##### Dataset section #####

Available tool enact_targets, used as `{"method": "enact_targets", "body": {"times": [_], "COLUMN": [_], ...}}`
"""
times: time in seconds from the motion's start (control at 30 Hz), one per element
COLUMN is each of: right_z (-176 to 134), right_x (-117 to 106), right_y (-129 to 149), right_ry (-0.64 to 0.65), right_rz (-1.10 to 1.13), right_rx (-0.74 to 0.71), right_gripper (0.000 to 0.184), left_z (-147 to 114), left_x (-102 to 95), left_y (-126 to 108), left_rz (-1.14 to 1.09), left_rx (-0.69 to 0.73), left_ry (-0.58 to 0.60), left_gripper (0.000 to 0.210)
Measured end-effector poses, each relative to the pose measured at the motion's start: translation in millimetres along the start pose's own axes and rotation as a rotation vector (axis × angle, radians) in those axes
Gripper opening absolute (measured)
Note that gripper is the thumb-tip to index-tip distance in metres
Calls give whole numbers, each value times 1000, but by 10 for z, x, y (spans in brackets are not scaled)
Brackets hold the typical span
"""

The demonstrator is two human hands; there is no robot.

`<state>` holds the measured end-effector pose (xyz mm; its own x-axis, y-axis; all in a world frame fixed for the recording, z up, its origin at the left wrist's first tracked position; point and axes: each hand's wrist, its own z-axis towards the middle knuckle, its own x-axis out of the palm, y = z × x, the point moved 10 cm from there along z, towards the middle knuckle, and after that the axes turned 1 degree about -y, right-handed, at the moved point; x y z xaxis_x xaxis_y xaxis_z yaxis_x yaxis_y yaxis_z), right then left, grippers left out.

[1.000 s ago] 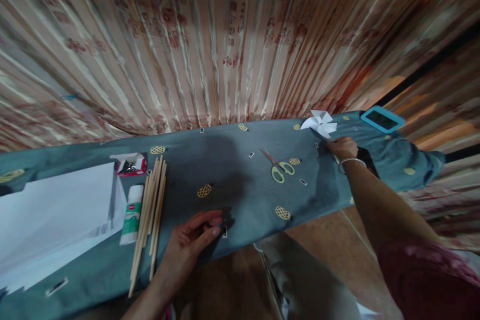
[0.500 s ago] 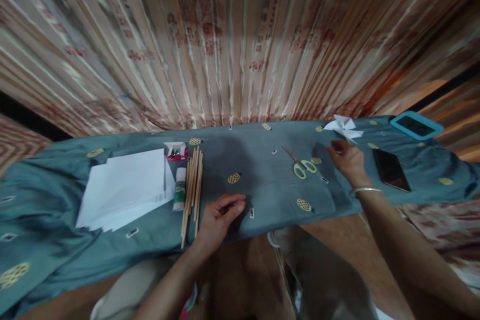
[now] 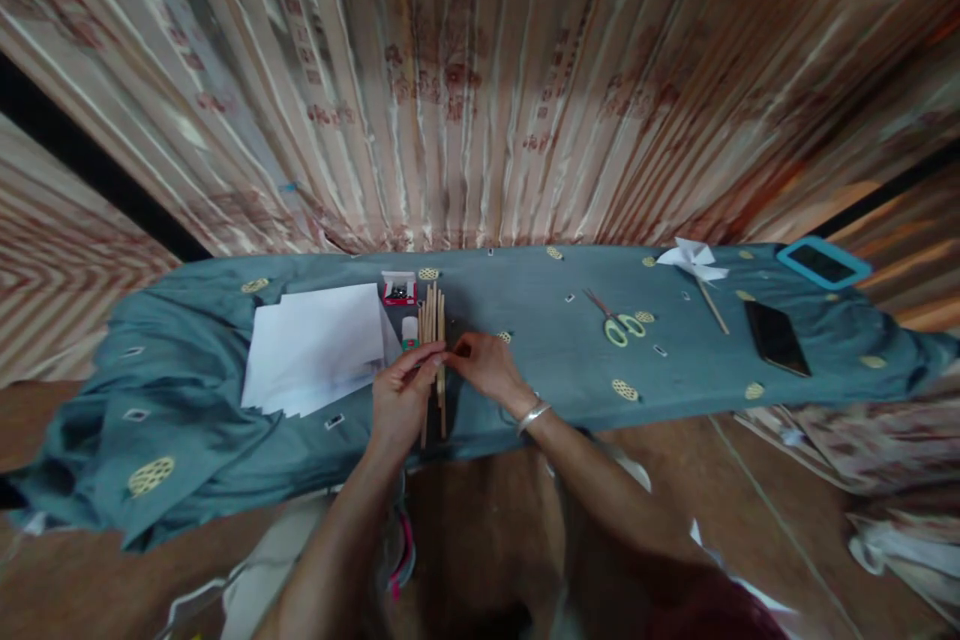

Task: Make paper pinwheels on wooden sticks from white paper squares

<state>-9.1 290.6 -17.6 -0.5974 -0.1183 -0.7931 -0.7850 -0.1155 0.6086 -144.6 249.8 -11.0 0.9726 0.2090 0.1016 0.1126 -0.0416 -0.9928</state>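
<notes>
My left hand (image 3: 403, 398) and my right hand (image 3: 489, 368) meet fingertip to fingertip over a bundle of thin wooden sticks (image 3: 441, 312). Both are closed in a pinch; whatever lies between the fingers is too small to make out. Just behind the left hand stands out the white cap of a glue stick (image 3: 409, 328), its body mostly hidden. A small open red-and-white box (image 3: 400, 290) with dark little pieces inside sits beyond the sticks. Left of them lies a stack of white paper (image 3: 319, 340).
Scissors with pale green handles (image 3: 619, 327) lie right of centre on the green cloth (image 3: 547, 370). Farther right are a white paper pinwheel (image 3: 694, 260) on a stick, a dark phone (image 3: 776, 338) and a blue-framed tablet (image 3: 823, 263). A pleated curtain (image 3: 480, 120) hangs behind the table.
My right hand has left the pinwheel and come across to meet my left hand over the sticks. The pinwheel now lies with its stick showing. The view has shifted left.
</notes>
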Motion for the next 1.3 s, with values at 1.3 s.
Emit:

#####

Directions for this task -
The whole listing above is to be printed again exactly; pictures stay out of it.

Reply -
Available tool enact_targets, used as `{"method": "enact_targets", "body": {"times": [_], "COLUMN": [_], ...}}`
"""
times: time in seconds from the motion's start (control at 30 Hz), one per element
COLUMN is each of: right_z (-176 to 134), right_x (-117 to 106), right_y (-129 to 149), right_ry (-0.64 to 0.65), right_rz (-1.10 to 1.13), right_rx (-0.74 to 0.71), right_gripper (0.000 to 0.184), left_z (-147 to 114), left_x (-102 to 95), left_y (-126 to 108), left_rz (-1.14 to 1.09), left_rx (-0.69 to 0.73), left_ry (-0.58 to 0.60), left_gripper (0.000 to 0.210)
Measured end-effector poses, each relative to the pose measured at the motion's start: translation in millimetres along the start pose's own axes and rotation as a rotation vector (axis × angle, radians) in those axes
Gripper opening absolute (measured)
Note that gripper is the thumb-tip to index-tip distance in metres
Calls give whole numbers, each value times 1000, but by 10 for z, x, y (spans in brackets are not scaled)
Brackets hold the typical span
"""

The demonstrator is two human hands; there is no robot.

`<state>` holds the measured end-effector pose (xyz mm; its own x-axis, y-axis; all in a world frame fixed for the recording, z up, its origin at the left wrist's first tracked position; point and axes: each hand's wrist, its own z-axis towards the middle knuckle, its own x-axis out of the palm, y = z × x, the point moved 10 cm from there along z, towards the middle knuckle, and after that the axes turned 1 degree about -y, right-handed, at the moved point; x y z xaxis_x xaxis_y xaxis_z yaxis_x yaxis_y yaxis_z), right then left, grippers left out.

[1.000 s ago] 
[0.500 s ago] 
[now] 

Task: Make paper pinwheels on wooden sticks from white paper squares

<state>-9.1 290.6 -17.6 -0.5974 -0.1183 -0.7931 -0.7850 -0.1155 0.6086 -144.6 249.8 -11.0 0.9726 0.2090 0.1016 0.1126 -0.0416 -0.9928</state>
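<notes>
My left hand (image 3: 403, 398) and my right hand (image 3: 489, 368) meet fingertip to fingertip over a bundle of thin wooden sticks (image 3: 441, 312). Both are closed in a pinch; whatever lies between the fingers is too small to make out. Just behind the left hand stands out the white cap of a glue stick (image 3: 409, 328), its body mostly hidden. A small open red-and-white box (image 3: 400, 290) with dark little pieces inside sits beyond the sticks. Left of them lies a stack of white paper (image 3: 319, 340).
Scissors with pale green handles (image 3: 619, 327) lie right of centre on the green cloth (image 3: 547, 370). Farther right are a white paper pinwheel (image 3: 694, 260) on a stick, a dark phone (image 3: 776, 338) and a blue-framed tablet (image 3: 823, 263). A pleated curtain (image 3: 480, 120) hangs behind the table.
My right hand has left the pinwheel and come across to meet my left hand over the sticks. The pinwheel now lies with its stick showing. The view has shifted left.
</notes>
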Motion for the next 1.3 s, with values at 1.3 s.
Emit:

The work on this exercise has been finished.